EXERCISE BRIEF »
Repeat only the stretch of lines below that runs from the line with "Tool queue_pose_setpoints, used" through the line with "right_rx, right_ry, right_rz", unaltered.

---------- RECORDS ----------

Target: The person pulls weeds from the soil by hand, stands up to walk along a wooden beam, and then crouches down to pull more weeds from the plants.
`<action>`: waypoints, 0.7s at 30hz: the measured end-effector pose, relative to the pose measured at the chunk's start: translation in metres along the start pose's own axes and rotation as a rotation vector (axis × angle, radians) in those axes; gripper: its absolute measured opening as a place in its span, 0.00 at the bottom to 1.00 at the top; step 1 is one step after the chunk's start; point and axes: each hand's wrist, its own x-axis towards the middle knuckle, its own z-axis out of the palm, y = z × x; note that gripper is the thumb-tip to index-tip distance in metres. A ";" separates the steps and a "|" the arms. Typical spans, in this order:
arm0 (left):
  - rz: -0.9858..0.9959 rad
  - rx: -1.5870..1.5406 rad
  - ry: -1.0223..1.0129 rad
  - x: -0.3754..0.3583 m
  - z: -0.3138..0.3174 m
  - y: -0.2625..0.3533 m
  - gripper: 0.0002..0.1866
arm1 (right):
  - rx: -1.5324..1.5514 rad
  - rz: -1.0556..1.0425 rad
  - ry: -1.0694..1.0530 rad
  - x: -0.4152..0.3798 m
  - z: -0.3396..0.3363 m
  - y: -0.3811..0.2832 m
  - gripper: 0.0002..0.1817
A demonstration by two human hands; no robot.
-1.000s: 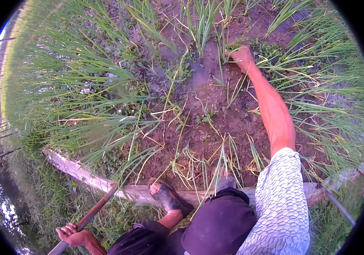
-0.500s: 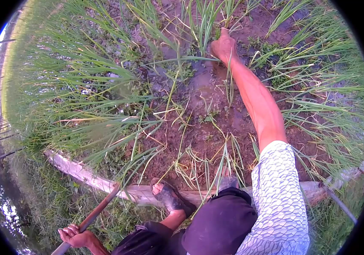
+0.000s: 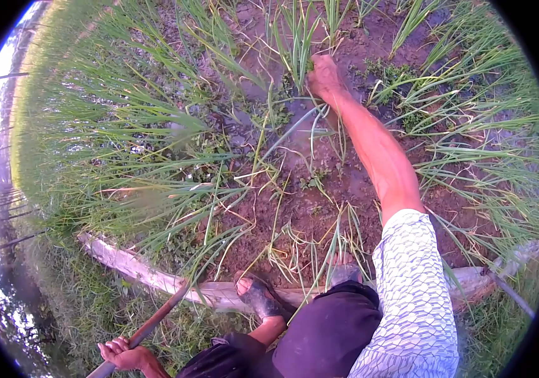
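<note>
My right hand (image 3: 326, 79) is closed low over the wet soil, at the base of an upright clump of green onions (image 3: 298, 47). A few long green onion leaves (image 3: 289, 135) trail from under this hand toward the lower left; its fingertips are partly hidden. At the lower left, my left hand (image 3: 124, 354) wraps round a long wooden pole (image 3: 159, 314), which slants up to the log edging. The pole's lower end runs out of view.
A pale log (image 3: 137, 264) borders the muddy bed (image 3: 231, 255). My feet, one at the left (image 3: 260, 299), rest against it. Dense onion rows (image 3: 112, 135) lean in from both sides. Loose, bent leaves (image 3: 288, 252) lie before my feet. A thin rod (image 3: 512, 296) stands at right.
My right hand has drawn slightly back toward me and left, to the upright clump. The trailing leaves have swung from sideways to downward. My left hand still grips the pole.
</note>
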 end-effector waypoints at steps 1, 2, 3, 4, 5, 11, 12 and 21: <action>0.018 0.039 0.043 -0.002 0.005 0.002 0.16 | 0.052 0.046 0.031 0.007 0.007 -0.005 0.17; 0.022 0.037 0.034 -0.003 0.007 0.004 0.13 | 0.053 0.117 0.001 0.010 0.012 -0.007 0.17; 0.024 0.035 0.027 -0.003 0.006 0.003 0.11 | 0.052 0.187 -0.029 0.011 0.007 -0.019 0.17; 0.024 0.033 0.018 -0.001 0.001 0.000 0.09 | 0.050 0.257 -0.061 0.013 0.007 -0.024 0.16; 0.005 0.025 0.020 0.003 -0.003 -0.002 0.07 | -0.068 0.168 -0.094 0.025 0.031 -0.003 0.16; 0.020 0.027 -0.009 0.000 0.003 0.000 0.17 | 0.256 -0.015 -0.089 0.026 0.026 0.025 0.12; -0.002 0.021 -0.001 -0.002 0.008 0.002 0.17 | 0.223 0.040 -0.101 0.023 0.014 0.017 0.13; -0.073 0.055 -0.028 -0.003 0.011 0.009 0.20 | 0.032 -0.125 -0.103 0.027 0.031 0.028 0.17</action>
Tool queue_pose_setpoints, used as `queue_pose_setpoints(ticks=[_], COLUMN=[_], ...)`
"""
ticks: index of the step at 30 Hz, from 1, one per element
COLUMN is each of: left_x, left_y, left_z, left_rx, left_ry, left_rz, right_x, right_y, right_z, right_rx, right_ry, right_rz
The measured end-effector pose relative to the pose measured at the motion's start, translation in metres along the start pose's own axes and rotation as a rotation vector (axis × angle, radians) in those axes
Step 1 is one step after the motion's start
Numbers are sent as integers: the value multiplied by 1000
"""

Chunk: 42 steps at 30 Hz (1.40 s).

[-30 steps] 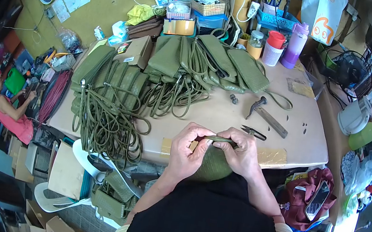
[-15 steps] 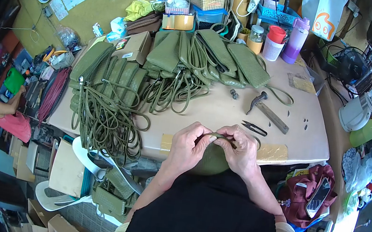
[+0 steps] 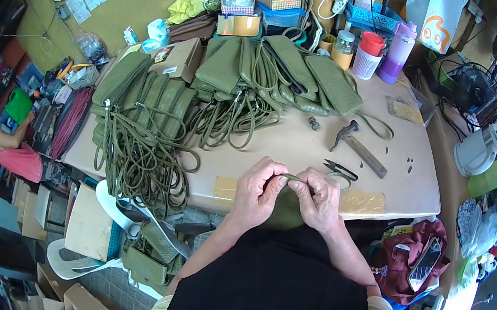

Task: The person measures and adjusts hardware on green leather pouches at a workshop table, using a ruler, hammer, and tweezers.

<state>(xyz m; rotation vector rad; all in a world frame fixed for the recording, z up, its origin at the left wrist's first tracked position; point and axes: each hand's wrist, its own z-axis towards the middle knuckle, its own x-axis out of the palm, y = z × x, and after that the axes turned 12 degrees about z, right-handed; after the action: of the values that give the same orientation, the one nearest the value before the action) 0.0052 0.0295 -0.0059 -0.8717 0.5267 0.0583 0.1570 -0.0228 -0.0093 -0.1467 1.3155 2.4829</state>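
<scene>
In the head view, my left hand [image 3: 258, 189] and my right hand [image 3: 319, 199] are closed on the top edge of an olive-green bag [image 3: 286, 213], thumbs and fingers pinching it from both sides. The bag hangs between my wrists against the black apron [image 3: 288, 285], its lower part out of sight. Just beyond my right hand lie thread snips [image 3: 342, 170], a loop of green strap beside them. A hammer [image 3: 362, 151] with a wooden handle rests farther off on the table [image 3: 262, 147].
Stacked green bags [image 3: 222, 67] cover the table's back, and tangled straps [image 3: 144, 160] spill over its left front edge. A red-lidded cup [image 3: 368, 58] and purple bottle [image 3: 398, 52] stand behind. At far left is a person in pink [image 3: 14, 146]. A maroon bag [image 3: 401, 257] sits at right.
Both hands keep their hold on the bag's edge. My right hand has shifted slightly left and down, and the fingertips are a little closer together.
</scene>
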Motion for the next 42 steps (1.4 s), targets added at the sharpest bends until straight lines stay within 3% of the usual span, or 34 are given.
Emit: queue_pose_setpoints(ticks=[2, 3, 5, 10, 12, 14, 15, 16, 17, 18, 20, 21, 30, 36, 38, 40, 42], left_x=[7, 8, 6, -4, -14, -52, -58, -57, -55, -48, -13, -2, 3, 9, 12, 10, 9], left_y=[5, 5, 4, -3, -2, 16, 36, 66, 82, 77, 57, 56, 54, 50, 39, 35, 31], left_z=[-1, 1, 3, 4, 2, -2, -3, -9, -12, -8, 7, 9, 15, 11, 16, 17, 19], left_rx=[-25, -20, -12, -49, -75, -258, -254, -413, -564, -567, -323, -364, -329, -327, -220, -189, -151], left_ry=[-6, -5, -36, -35, -63, 291, 290, 220, 143, 143, -109, -150, -21, -67, -157, -165, -166], left_rz=[-59, -61, 24, 4, -4, 293, 299, 27, -248, -246, -429, -468, -374, -202, -140, -124, -116], right_x=[2, 3, 5, -1, -7, -29, -35, -39, -40, -35, -26, -21, -54, -69, -74, -72, -78], right_y=[-1, -5, -14, -13, -22, -40, -47, -54, -64, -68, -74, -77, -101, -91, -92, -88, -88], right_z=[-2, -2, -1, 6, 4, 9, 8, 4, -3, -9, -21, -27, -49, -41, -41, -43, -48], right_rx=[242, 240, 305, 215, 251, 206, 194, 188, 165, 167, 173, 196, 445, 488, 460, 466, 416], right_ry=[-8, -12, -51, -11, -340, -539, -586, -628, -616, -616, -586, -597, -378, -239, -166, -232, -129], right_rz=[55, 51, 331, 228, 362, 492, 590, 688, 750, 753, 887, 880, 837, 713, 592, 567, 466])
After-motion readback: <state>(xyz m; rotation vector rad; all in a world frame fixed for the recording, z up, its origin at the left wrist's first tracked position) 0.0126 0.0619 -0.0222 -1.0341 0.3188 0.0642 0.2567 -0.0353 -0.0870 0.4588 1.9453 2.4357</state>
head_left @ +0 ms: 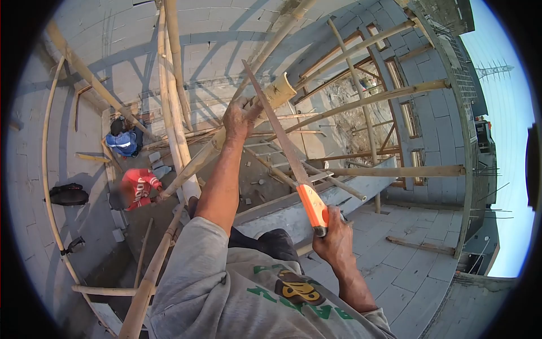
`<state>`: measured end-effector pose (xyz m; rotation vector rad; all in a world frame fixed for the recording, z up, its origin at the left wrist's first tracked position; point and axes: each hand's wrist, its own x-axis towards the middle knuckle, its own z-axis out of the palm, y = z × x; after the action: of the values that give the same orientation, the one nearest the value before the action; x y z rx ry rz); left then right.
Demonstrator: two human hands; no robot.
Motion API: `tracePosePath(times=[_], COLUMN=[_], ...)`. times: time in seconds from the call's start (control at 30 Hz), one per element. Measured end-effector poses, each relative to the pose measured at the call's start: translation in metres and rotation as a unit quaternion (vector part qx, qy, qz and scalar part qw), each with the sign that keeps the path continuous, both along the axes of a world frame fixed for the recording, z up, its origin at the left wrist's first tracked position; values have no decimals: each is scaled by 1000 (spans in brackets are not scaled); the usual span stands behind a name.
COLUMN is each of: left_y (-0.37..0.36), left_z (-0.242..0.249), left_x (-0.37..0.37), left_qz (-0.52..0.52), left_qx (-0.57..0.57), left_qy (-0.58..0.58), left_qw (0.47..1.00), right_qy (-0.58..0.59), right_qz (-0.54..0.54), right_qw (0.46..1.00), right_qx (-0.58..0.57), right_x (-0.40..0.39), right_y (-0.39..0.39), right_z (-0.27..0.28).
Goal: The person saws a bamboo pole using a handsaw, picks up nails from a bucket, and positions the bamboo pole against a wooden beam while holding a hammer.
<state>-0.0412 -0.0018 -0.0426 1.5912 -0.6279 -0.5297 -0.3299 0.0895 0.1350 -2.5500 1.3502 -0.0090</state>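
My right hand is wrapped round the orange handle of a hand saw. Its long rusty blade runs up and to the left, crossing over a bamboo pole near the pole's cut, hollow end. Just below the blade, my left hand grips that pole. From there the pole slants down to the left, past my forearm. Dark marks show on its surface near the open end.
Upright bamboo poles stand left of my arm, and more poles span the block walls. A concrete beam runs beside my legs. Far below are a person in a red shirt and another in blue.
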Motion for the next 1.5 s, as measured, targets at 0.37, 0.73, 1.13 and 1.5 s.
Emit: tracePosePath(times=[0.37, 0.73, 1.13, 1.5], left_y=[-3, 16, 19, 20], left_z=[-12, 12, 22, 32], left_x=[-2, 2, -4, -3], left_qz=[-55, -85, -69, -90], left_qx=[-25, 19, 42, 88], left_qy=[66, -149, -131, -137], left_qw=[996, 985, 988, 983], right_qy=[-18, -9, -33, -43], right_qz=[26, 37, 45, 34], right_qw=[998, 999, 998, 998], right_qx=[-52, -29, -30, -7], right_x=[-13, -18, 10, 5], right_y=[-6, -4, -23, -11], right_z=[-3, 7, -10, -14])
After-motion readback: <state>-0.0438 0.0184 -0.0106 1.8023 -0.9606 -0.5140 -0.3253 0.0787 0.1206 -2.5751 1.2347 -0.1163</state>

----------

RESPONSE AREA »
Tool queue_pose_setpoints, used as `queue_pose_setpoints(ticks=[_], COLUMN=[_], ...)`
"""
ticks: index of the step at 30 Hz, from 1, one per element
COLUMN is each of: left_x, left_y, left_z, left_rx, left_ry, left_rz, right_x, right_y, right_z, right_rx, right_ry, right_rz

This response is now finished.